Strengths of this study are that it was community-based, included a wide variety of established and potential new risk factors, and with 343 incident AF cases, had over 80 % power to detect hazard ratios of 1.2 or more for a one SD change in a quantitative risk factor and hazard ratios of 1.5 or more for a binary risk factor with 10 % or higher prevalence. Limitations include the low prevalence of some cardiac conditions partly due to a potential healthy response bias arising from recruiting participants from the Electoral Register and for some conditions partly due to use of hospital admissions history only to identify conditions. Some of these low prevalence conditions therefore could not be conclusively confirmed as risk factors. As baseline ECG data were (randomly) missing for about one quarter of the cohort (n = 1,127) we only had their 15-year hospital admissions history to identify prevalent AF. We estimated that an additional 8 prevalent AF cases were therefore missed and hence not excluded from the cohort. As a sensitivity check we re-fitted all models using only the cohort with baseline ECG data (n = 3,140) and found the estimates to be essentially the same albeit with slightly wider confidence intervals due to smaller sample size. Finally, the use of linked hospital admission data to detect incident AF cases means we may have over-estimated the true time to AF onset for the identified incident AF cases and were not able to detect new cases of AF that were diagnosed in primary practice and over the 15 year follow-up period did not have any hospital admission where AF was recognised. Any bias from this is likely to be towards the null hypothesis and thus our hazard ratios may be conservative [44].

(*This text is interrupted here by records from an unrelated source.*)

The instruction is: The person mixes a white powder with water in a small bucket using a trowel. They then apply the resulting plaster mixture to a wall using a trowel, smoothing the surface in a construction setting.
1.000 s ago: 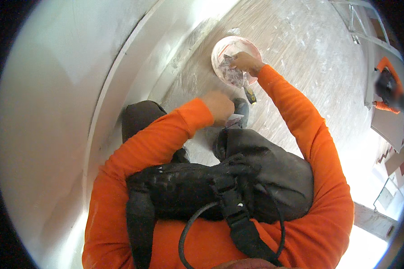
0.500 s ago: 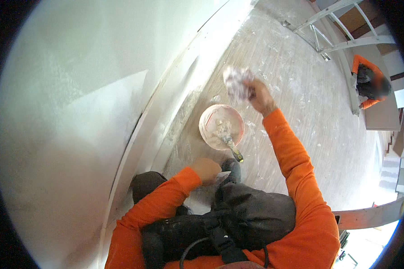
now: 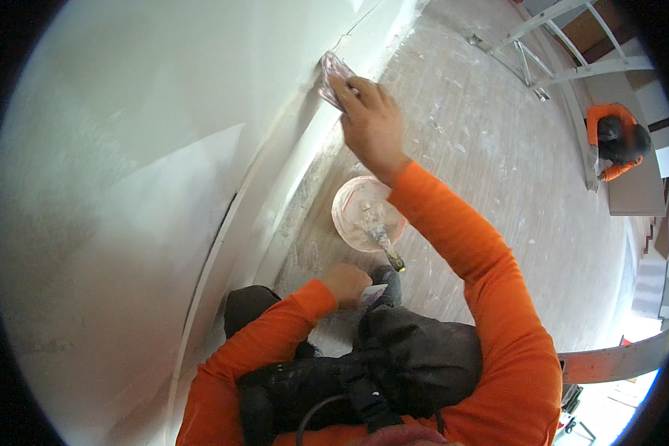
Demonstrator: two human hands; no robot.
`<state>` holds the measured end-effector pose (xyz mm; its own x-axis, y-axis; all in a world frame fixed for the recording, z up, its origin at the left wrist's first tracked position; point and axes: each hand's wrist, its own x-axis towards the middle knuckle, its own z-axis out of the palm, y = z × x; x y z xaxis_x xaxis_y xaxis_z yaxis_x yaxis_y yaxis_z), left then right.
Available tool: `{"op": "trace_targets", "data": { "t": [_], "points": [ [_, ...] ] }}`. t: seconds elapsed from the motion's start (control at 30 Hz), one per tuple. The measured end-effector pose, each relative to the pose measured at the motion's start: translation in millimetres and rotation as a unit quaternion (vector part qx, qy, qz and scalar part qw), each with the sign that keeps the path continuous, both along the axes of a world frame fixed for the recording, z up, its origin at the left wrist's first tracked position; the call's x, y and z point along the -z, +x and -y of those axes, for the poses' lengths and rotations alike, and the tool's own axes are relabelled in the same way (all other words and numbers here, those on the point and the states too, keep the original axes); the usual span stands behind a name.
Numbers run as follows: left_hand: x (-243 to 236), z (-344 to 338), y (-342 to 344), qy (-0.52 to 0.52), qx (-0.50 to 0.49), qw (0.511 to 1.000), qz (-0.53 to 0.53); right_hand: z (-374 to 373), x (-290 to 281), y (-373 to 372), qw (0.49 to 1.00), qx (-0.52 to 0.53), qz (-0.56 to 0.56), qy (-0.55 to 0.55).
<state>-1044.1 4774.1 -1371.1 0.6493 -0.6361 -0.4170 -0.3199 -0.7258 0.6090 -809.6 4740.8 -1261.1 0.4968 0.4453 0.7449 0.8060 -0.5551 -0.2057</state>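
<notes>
My right hand (image 3: 372, 123) grips a crumpled, plaster-smeared cloth-like piece (image 3: 328, 74) against the white wall (image 3: 126, 215), beside a thin crack and a ledge along the wall's bottom. Below it on the floor, a round bucket (image 3: 340, 204) holds pale compound, with a black-and-yellow handled scraper (image 3: 392, 256) resting in it. My left hand (image 3: 342, 286) is low near my knee and boot, closed round a flat light blade (image 3: 372, 296), whose handle is hidden.
A dusty wood-look floor (image 3: 483, 230) stretches right of the bucket. An aluminium ladder (image 3: 561, 74) stands at the upper right. A co-worker in orange sleeves (image 3: 617, 141) crouches by a grey board (image 3: 635, 193). A metal beam (image 3: 602, 364) crosses at lower right.
My right hand has lifted the smeared piece out of the bucket, swung it up and moved it left onto the wall. My left hand stays low, and the view has shifted.
</notes>
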Motion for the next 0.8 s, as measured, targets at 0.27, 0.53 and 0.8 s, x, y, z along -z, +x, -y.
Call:
{"op": "trace_targets", "data": {
  "t": [0.27, 0.53, 0.8],
  "points": [
    [-10.2, 7.0, 4.5, 0.001, 0.013, 1.0, 0.01, 28.7, -71.4, 84.5, 0.997, 0.064, -0.03, -0.027],
    [-28.7, 9.4, 1.5, 0.019, -0.017, 1.0, 0.006, 9.9, -85.9, 18.1, 0.989, -0.028, -0.116, -0.087],
    [-11.7, -21.8, 24.2, -0.094, -0.141, 0.979, 0.114, 49.0, -56.6, -30.4, 0.705, -0.19, -0.627, 0.272]
  ]
}}
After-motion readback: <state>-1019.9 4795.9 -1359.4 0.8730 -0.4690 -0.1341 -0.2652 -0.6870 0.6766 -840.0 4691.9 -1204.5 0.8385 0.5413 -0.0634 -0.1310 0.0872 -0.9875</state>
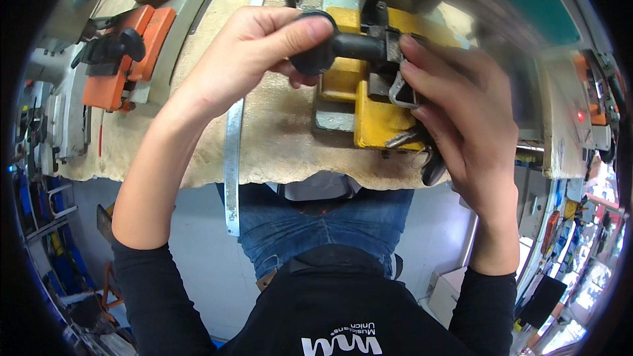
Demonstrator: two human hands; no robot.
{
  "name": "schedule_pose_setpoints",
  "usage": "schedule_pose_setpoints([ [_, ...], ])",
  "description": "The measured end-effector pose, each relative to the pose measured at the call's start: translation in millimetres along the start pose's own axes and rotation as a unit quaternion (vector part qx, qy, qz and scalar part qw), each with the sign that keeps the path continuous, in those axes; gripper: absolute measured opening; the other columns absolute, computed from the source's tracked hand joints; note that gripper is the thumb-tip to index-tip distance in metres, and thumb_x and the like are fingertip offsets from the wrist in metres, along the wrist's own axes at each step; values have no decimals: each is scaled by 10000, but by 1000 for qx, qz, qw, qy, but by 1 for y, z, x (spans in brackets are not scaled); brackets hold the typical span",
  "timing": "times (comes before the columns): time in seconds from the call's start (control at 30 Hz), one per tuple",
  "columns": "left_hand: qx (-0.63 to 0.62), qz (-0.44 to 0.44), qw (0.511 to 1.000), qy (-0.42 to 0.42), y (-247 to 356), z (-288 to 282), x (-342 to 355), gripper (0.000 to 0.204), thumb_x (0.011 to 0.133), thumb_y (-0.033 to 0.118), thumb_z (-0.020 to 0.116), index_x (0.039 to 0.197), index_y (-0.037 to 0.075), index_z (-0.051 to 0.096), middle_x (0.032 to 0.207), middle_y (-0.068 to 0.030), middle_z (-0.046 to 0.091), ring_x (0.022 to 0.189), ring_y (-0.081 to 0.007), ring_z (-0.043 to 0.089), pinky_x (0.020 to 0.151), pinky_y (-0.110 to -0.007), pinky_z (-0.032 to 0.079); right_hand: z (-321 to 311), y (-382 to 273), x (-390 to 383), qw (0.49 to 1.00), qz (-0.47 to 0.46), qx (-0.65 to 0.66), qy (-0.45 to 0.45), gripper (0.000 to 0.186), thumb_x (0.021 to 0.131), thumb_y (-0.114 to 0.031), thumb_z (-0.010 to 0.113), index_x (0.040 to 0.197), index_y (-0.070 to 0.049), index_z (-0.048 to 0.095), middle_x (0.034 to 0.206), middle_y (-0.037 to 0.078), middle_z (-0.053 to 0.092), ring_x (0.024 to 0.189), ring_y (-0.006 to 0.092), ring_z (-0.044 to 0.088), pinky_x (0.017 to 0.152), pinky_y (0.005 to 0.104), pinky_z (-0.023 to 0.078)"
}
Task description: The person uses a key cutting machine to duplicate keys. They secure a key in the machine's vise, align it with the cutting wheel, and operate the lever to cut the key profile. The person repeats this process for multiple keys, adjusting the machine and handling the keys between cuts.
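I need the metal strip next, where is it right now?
In the head view, the metal strip lies on the bench left of the yellow tool, under the left hand, its end overhanging the near edge.

A worn, dusty workbench [277, 138] bore a yellow clamping tool [369, 102], an orange power tool [125, 59] and a metal strip [232, 158].
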State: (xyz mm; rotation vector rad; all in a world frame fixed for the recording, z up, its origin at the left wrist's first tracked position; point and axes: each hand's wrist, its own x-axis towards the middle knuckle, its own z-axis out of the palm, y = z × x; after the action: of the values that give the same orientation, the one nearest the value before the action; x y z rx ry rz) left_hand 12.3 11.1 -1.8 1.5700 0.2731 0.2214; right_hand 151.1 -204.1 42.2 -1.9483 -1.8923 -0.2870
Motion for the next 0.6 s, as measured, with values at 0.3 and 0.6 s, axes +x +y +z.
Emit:
schedule_pose_setpoints([
  [0.3,470,477,737,93,-9,-11,-1,507,744,452,724,1083,80,660,935,-89,621,773,-221,623,616,-309,534,-18,-15,1,997,26,0,-73,324,820,-40,621,1143,-10,616,1280,125,601,1139,323,536,1050,473,320],
  [0.6,-95,-26,994,-51,-4,0,4,384,847,346,719,906,-28,655,739,-51,628,631,-99,594,603,-223,504,-14,-13,3,996,57,10,-75,299,861,-35,585,1154,19,609,1295,140,590,1150,319,508,1040,428,357],
])
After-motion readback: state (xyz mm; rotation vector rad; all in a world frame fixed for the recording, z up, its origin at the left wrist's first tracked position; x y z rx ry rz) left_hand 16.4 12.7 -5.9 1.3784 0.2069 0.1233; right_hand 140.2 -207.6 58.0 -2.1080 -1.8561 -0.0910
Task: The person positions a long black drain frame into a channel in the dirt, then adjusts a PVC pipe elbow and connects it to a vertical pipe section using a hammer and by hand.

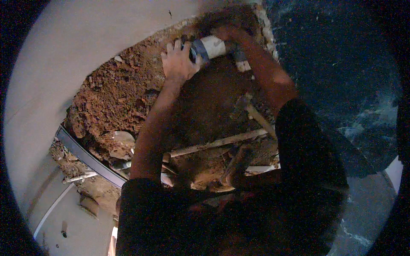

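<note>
A short white pipe [213,47] with a blue-grey collar [199,50] at its left end lies at the far side of a dug-out hollow. My left hand [177,62] is at that end, fingers spread, the collar's dark opening between thumb and forefinger. Beyond the pipe's right end, my right hand [230,35] reaches into shadow. It looks dim and smeared, and its fingers are too unclear to show a grip. Below it, another pale pipe piece or fitting [243,65] shows beside the forearm.
Loose reddish soil [115,89] banks up on the left, below a pale floor slab [106,34]. A wooden strip [218,143] crosses the hollow nearer me, with a stick-like handle [260,120] beside it. A metal strip [85,155] edges the left. Dark blue sheeting [329,68] covers the right.
</note>
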Demonstrator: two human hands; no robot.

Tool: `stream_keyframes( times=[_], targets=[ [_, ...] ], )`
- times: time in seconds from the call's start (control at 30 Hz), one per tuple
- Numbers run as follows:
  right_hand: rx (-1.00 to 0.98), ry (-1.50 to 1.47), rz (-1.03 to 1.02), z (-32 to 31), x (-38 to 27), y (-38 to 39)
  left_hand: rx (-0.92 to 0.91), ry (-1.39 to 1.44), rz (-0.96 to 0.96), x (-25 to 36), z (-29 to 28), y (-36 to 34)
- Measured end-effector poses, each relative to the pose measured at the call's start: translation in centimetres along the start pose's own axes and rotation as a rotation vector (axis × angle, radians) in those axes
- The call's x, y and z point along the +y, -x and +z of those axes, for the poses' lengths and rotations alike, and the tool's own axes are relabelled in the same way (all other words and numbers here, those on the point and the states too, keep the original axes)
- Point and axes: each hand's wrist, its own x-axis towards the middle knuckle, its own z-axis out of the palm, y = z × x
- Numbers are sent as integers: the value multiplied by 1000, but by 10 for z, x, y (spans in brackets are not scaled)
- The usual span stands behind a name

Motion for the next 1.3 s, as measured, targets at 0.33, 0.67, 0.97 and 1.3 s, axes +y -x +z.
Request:
stream_keyframes(
  times=[0.33, 0.67, 0.97, 1.3],
  targets=[
    [194, 359, -76, -88, -94, 147, 113, 157, 16, -12, 2, 13],
    [303, -206, 138, -67, -193, 435, 381, 507, 16, -25, 40, 4],
    [600, -624, 164, 36, -208, 474, 502, 587, 276, -85, 84, 8],
    [608, -525, 155, 38, -216, 482, 172, 708, -93, -85, 70, 26]
  ],
)
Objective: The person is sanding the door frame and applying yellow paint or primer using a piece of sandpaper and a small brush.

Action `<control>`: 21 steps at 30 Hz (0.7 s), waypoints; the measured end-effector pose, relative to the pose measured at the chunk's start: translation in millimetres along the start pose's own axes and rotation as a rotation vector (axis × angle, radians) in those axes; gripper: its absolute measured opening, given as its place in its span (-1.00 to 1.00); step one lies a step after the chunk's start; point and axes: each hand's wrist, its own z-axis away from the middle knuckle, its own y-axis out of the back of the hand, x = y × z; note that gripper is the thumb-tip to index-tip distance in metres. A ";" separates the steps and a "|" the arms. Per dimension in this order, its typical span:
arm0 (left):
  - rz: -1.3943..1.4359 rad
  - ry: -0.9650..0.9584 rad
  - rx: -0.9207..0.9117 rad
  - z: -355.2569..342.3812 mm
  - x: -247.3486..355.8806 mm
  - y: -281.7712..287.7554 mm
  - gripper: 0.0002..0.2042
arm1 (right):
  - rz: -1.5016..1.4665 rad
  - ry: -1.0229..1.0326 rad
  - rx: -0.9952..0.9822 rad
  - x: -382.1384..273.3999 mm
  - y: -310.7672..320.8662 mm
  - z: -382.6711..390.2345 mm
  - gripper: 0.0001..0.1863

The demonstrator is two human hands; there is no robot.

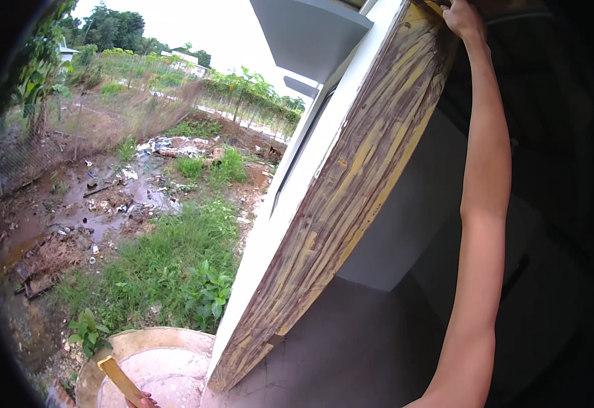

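Observation:
My left hand (145, 400) is low at the bottom left, closed round a flat yellowish stick (121, 378) that points up and forward. My right arm reaches up along the right side, with my right hand (461, 19) closed at the upper end of a long wall edge (351, 190); what it holds is hidden or too small to name. That edge has a brown, streaked surface with yellow patches and a white border on its left.
A round pale concrete structure (149, 339) lies below. Outside at left are muddy ground with litter, grass (168, 251) and a wire fence (18, 143). A grey overhang (308, 27) juts out above. The shaded interior (372, 319) lies at right.

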 end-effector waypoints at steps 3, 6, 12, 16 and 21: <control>0.016 -0.038 0.029 0.3 -3.0 -2.8 -0.79 | 0.081 -0.002 -0.001 -2.0 -5.3 10.8 -0.75; -0.020 -0.057 0.038 -1.1 -0.3 -4.8 -0.79 | 0.069 -0.007 0.021 0.5 -27.5 19.4 -0.71; 0.005 0.028 -0.021 0.6 5.5 -8.4 -0.79 | 0.126 0.071 0.065 39.9 -62.3 5.5 -0.65; 0.014 -0.035 0.005 -8.6 -3.0 -10.4 -0.80 | 0.177 0.105 0.128 48.6 -86.5 21.0 -0.61; 0.101 -0.071 -0.066 -11.6 -13.7 0.5 -0.79 | 0.210 0.191 -0.010 67.2 -58.7 14.5 -0.53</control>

This prospective community cohort study of predictors for incident AF has confirmed age, sex, height, hypertension and BMI as the major common risk factors but also suggests the effects of age and hypertension may be stronger in women and the effect of BMI stronger in men. Although not statistically confirmed in this Busselton Study, the less common risk factor of having a cardiac condition remains important. Furthermore, recently suggested potential novel risk factors for AF (inflammation, sleep-disordered breathing, obstructive lung disease, glucose/metabolic disorders) were not confirmed in this study. Thus prevention efforts should continue to focus on BP and weight reduction.